_Goal of the exercise_
Range to output from the entries below: the line containing "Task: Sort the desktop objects" through the line containing "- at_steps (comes". Set it down exactly, ends included, nothing else.

_Data to examine_
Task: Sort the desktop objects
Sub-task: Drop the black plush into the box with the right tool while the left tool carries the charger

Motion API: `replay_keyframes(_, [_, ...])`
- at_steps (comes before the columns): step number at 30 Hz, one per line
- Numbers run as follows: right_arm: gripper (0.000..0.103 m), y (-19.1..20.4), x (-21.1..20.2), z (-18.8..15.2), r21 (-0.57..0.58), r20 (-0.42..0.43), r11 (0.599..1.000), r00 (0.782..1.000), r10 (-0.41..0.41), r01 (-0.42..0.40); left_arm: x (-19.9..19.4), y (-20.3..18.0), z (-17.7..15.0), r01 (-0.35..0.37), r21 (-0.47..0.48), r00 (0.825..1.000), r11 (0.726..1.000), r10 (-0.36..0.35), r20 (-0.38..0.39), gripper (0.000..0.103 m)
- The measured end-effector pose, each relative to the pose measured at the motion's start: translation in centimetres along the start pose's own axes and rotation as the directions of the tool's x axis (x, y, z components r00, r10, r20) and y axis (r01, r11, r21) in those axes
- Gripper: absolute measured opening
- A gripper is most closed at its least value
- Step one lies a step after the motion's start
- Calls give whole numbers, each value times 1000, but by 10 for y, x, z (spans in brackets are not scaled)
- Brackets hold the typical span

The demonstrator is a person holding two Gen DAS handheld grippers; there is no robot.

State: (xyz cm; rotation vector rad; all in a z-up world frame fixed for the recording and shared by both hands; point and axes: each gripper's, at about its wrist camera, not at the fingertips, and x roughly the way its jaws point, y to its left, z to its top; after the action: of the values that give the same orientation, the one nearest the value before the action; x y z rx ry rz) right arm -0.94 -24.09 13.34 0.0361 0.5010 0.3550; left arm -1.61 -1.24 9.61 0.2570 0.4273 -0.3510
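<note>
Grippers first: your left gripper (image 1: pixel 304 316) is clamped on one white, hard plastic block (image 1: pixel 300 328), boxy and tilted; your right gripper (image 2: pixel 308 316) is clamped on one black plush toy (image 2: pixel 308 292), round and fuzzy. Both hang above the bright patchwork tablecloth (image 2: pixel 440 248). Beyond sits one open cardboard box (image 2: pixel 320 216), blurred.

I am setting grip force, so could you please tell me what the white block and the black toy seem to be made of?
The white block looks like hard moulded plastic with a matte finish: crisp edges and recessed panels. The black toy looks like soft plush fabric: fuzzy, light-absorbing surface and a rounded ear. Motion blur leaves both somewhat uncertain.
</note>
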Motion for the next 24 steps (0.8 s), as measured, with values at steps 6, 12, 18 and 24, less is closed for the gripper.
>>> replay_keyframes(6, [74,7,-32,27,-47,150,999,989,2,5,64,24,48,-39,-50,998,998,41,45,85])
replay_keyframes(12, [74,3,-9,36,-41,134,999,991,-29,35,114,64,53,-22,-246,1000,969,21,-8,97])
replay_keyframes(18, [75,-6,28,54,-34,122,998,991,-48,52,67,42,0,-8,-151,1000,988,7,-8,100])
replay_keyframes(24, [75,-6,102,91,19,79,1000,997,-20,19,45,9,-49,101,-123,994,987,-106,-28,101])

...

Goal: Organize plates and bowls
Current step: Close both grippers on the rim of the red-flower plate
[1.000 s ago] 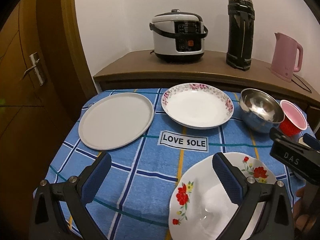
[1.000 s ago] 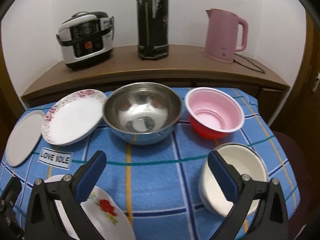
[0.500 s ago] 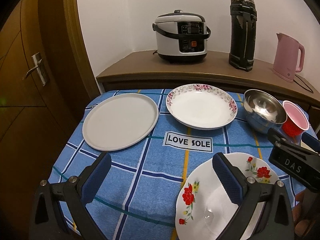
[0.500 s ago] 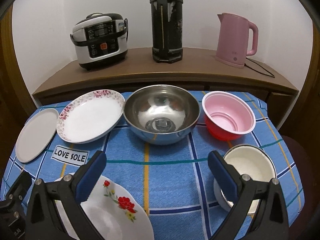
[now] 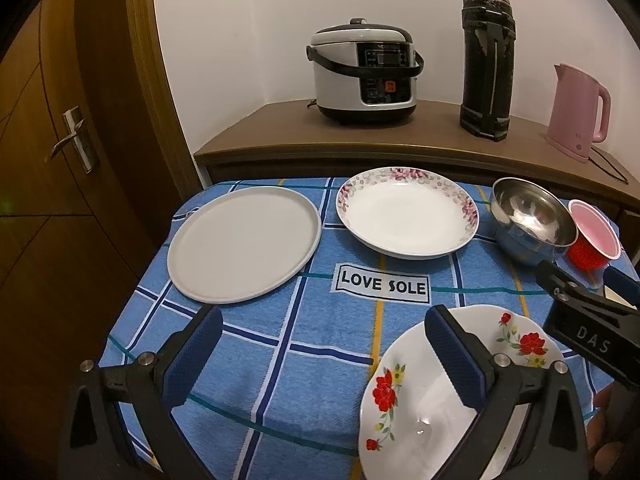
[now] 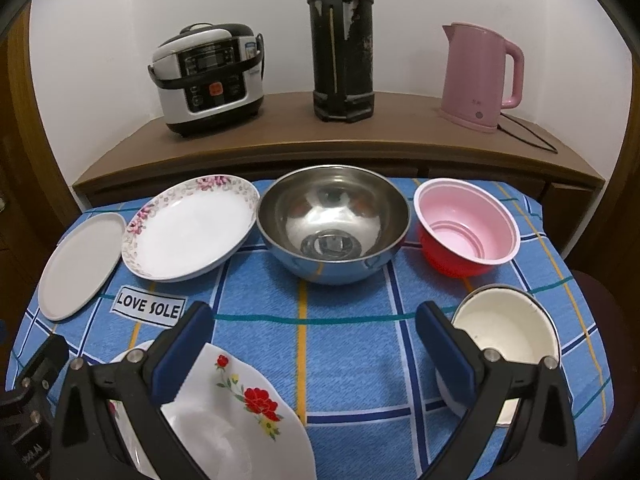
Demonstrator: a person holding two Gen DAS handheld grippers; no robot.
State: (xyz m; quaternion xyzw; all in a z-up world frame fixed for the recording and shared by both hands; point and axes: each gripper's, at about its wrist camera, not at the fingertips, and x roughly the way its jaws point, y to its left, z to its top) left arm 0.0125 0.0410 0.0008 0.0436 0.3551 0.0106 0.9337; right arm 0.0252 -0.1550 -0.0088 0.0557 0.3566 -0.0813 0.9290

_Task answer_
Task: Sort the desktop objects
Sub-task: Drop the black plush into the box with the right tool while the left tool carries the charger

Motion API: `replay_keyframes(_, [_, ...])`
- at_steps (comes before the columns): step number at 30 Hz, one per line

The response to the exercise is complete.